_Activity_
Copy all entries verbatim and keep any pictures out of the copy.

_The input_
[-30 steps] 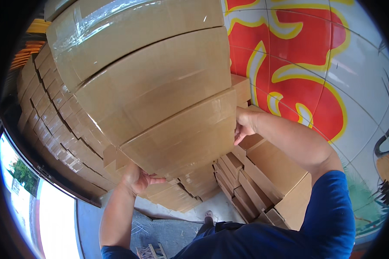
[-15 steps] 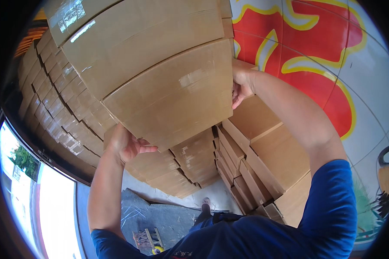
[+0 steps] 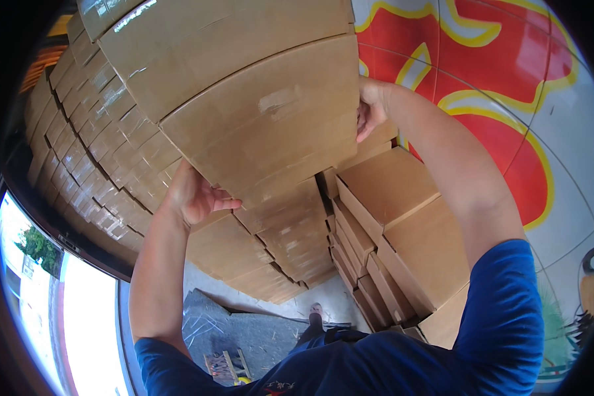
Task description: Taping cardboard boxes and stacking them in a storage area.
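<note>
A flat brown cardboard box (image 3: 270,125) is held high in front of me, level with the upper rows of a stack. My left hand (image 3: 191,195) grips its lower left corner from beneath. At the box's right edge my right hand (image 3: 371,109) clamps the side, fingers curled round it. Another cardboard box (image 3: 224,46) lies directly on top of the held one. Both forearms reach up from the lower edge, in blue short sleeves.
A tall wall of stacked cardboard boxes (image 3: 92,145) fills the left. A lower stack of boxes (image 3: 396,218) stands on the right against a red, yellow and white painted wall (image 3: 501,86). A grey mat (image 3: 244,330) and my shoe (image 3: 315,315) show below.
The box has risen and shifted up and right in view. Both hands moved up with it, the left hand climbing from low centre to the box's lower left corner.
</note>
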Available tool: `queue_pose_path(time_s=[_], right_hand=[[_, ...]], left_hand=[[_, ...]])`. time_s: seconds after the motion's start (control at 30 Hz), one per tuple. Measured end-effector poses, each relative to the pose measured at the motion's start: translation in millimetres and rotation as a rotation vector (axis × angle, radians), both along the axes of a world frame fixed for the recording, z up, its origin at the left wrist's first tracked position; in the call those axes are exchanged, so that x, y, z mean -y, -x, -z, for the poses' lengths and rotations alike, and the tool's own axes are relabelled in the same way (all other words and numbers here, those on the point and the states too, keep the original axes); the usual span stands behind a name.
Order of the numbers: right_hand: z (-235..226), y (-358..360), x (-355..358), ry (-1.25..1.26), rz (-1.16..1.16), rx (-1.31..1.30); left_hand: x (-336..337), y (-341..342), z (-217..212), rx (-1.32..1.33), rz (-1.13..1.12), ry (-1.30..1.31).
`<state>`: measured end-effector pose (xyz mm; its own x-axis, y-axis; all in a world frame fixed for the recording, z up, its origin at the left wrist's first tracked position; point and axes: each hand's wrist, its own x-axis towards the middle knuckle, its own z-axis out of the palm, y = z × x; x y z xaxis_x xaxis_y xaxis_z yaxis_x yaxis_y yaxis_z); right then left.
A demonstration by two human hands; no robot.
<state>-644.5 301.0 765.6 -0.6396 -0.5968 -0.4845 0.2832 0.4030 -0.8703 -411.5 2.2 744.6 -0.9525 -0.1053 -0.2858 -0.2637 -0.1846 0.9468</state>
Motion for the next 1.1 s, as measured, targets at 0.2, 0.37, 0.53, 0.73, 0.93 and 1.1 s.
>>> queue_pose_path(time_s=[0.2, 0.37, 0.53, 0.73, 0.93, 1.1], right_hand=[[-7.3, 29.9, -12.2, 0.014, 0.079, -0.015], [-8.4, 52.8, -24.5, -0.018, 0.127, -0.005], [-3.4, 70.1, -31.2, -0.066, 0.183, -0.016], [10.5, 87.7, -37.7, -0.063, 0.214, -0.024], [9.7, 110.9, -36.7, -0.073, 0.262, -0.006], [-13.7, 126.1, -34.7, -0.118, 0.305, -0.030]], left_hand=[[-7.7, 36.9, -11.3, -0.024, 0.043, 0.066], [-10.6, 68.3, -10.1, -0.009, 0.074, 0.035], [-8.5, 100.1, -3.1, 0.023, 0.120, 0.020], [-5.6, 130.9, 4.7, 0.060, 0.185, -0.030], [11.0, 173.3, 6.6, 0.147, 0.259, -0.080], [12.3, 202.0, -12.8, 0.129, 0.332, -0.089]])
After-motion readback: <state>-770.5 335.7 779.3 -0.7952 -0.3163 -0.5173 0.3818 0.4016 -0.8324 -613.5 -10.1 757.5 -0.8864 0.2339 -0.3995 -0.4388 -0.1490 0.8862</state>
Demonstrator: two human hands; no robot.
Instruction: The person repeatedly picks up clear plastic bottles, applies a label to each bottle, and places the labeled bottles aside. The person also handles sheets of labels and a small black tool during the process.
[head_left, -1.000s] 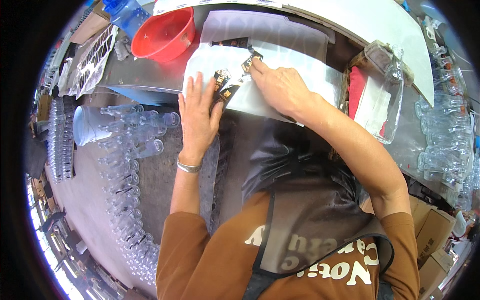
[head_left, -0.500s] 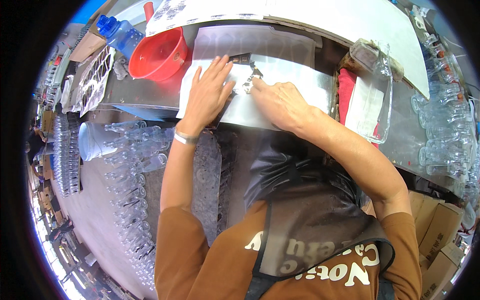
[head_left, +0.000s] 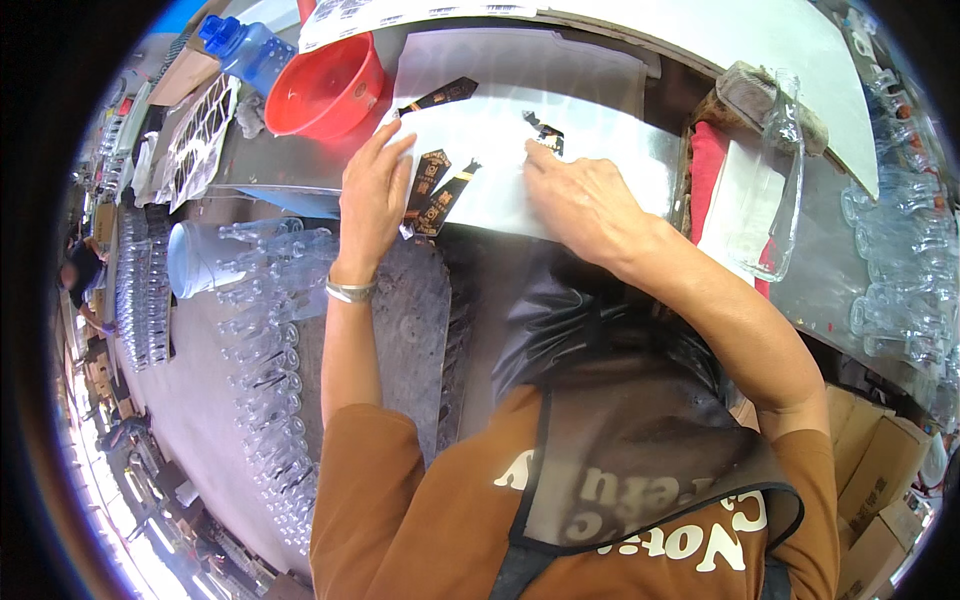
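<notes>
Head view: the left hand (head_left: pixel 372 195) lies flat, fingers spread, pressing the white sheet (head_left: pixel 600 150) near the worktop's (head_left: pixel 250 165) front edge, black labels (head_left: pixel 435 190) just beside its fingertips. The right hand (head_left: pixel 585 200), loosely curled, pinches another black label (head_left: pixel 545 135) on the sheet.

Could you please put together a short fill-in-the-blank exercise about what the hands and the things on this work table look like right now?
1. The left hand lies flat on the white backing sheet, beside small black and ____ labels.
2. The plastic bowl beyond the left hand is ____ in colour.
3. The right hand has its fingertips at a small black label on the ____ sheet.
4. A metal ____ sits on the left wrist.

Missing words: gold; red; white; bracelet
</notes>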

_Your solution_
[-30 steps] 
[-15 steps] 
[+0 steps] 
Task description: Taping cardboard boxes and stacking them in a storage area.
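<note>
A flat brown cardboard box (image 3: 270,125) is held high in front of me, level with the upper rows of a stack. My left hand (image 3: 191,195) grips its lower left corner from beneath. At the box's right edge my right hand (image 3: 371,109) clamps the side, fingers curled round it. Another cardboard box (image 3: 224,46) lies directly on top of the held one. Both forearms reach up from the lower edge, in blue short sleeves.
A tall wall of stacked cardboard boxes (image 3: 92,145) fills the left. A lower stack of boxes (image 3: 396,218) stands on the right against a red, yellow and white painted wall (image 3: 501,86). A grey mat (image 3: 244,330) and my shoe (image 3: 315,315) show below.
The box has risen and shifted up and right in view. Both hands moved up with it, the left hand climbing from low centre to the box's lower left corner.
</note>
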Available tool: `queue_pose_path(time_s=[_], right_hand=[[_, ...]], left_hand=[[_, ...]])`. time_s: seconds after the motion's start (control at 30 Hz), one per tuple. Measured end-effector poses, each relative to the pose measured at the motion's start: translation in millimetres and rotation as a rotation vector (axis × angle, radians), both along the axes of a world frame fixed for the recording, z up, its origin at the left wrist's first tracked position; in the call those axes are exchanged, so that x, y, z mean -y, -x, -z, for the poses' lengths and rotations alike, and the tool's own axes are relabelled in the same way (all other words and numbers here, those on the point and the states too, keep the original axes); the usual span stands behind a name.
Order of the numbers: right_hand: z (-235..226), y (-358..360), x (-355..358), ry (-1.25..1.26), rz (-1.16..1.16), rx (-1.31..1.30); left_hand: x (-336..337), y (-341..342), z (-217..212), rx (-1.32..1.33), rz (-1.13..1.12), ry (-1.30..1.31).
`<state>`: measured end-effector pose (xyz mm; its own x-axis, y-axis; all in a world frame fixed for the recording, z up, its origin at the left wrist's first tracked position; point and axes: each hand's wrist, its own x-axis towards the middle knuckle, its own z-axis out of the palm, y = z × x; x y z xaxis_x xaxis_y xaxis_z yaxis_x yaxis_y yaxis_z); right then left.
A demonstration by two human hands; no robot.
<state>-644.5 301.0 765.6 -0.6396 -0.5968 -0.4845 0.2832 0.4030 -0.8703 -411.5 2.2 744.6 -0.9525 -0.1053 -0.2858 -0.2637 -0.1846 0.9468</state>
Motion for the next 1.1 s, as measured, targets at 0.2, 0.37, 0.53, 0.73, 0.93 and 1.1 s.
>>> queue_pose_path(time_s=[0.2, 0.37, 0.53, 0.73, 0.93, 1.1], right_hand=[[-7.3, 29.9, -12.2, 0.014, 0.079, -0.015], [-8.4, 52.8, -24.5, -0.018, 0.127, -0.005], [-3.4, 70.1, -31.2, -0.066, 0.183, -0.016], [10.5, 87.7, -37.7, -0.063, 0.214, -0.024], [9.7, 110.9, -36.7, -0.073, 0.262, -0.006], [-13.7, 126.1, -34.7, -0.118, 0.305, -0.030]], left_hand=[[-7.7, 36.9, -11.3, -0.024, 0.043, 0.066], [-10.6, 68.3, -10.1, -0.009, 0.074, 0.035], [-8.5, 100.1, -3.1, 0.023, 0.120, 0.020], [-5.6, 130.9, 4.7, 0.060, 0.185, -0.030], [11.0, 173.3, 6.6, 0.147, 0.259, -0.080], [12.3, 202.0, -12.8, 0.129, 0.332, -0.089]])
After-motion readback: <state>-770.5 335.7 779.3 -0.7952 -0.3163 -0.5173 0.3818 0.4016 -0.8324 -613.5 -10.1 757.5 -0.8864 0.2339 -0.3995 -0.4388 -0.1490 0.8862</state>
Demonstrator: two human hands; no robot.
Instruction: The person repeatedly picks up clear plastic bottles, applies a label to each bottle, and places the labeled bottles aside. The person also handles sheets of labels and a small black tool during the process.
[head_left, -1.000s] 
[head_left, -0.500s] 
[head_left, +0.000s] 
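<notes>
Head view: the left hand (head_left: pixel 372 195) lies flat, fingers spread, pressing the white sheet (head_left: pixel 600 150) near the worktop's (head_left: pixel 250 165) front edge, black labels (head_left: pixel 435 190) just beside its fingertips. The right hand (head_left: pixel 585 200), loosely curled, pinches another black label (head_left: pixel 545 135) on the sheet.

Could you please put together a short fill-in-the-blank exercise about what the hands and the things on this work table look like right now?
1. The left hand lies flat on the white backing sheet, beside small black and ____ labels.
2. The plastic bowl beyond the left hand is ____ in colour.
3. The right hand has its fingertips at a small black label on the ____ sheet.
4. A metal ____ sits on the left wrist.

Missing words: gold; red; white; bracelet
</notes>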

The answer, as written, is complete.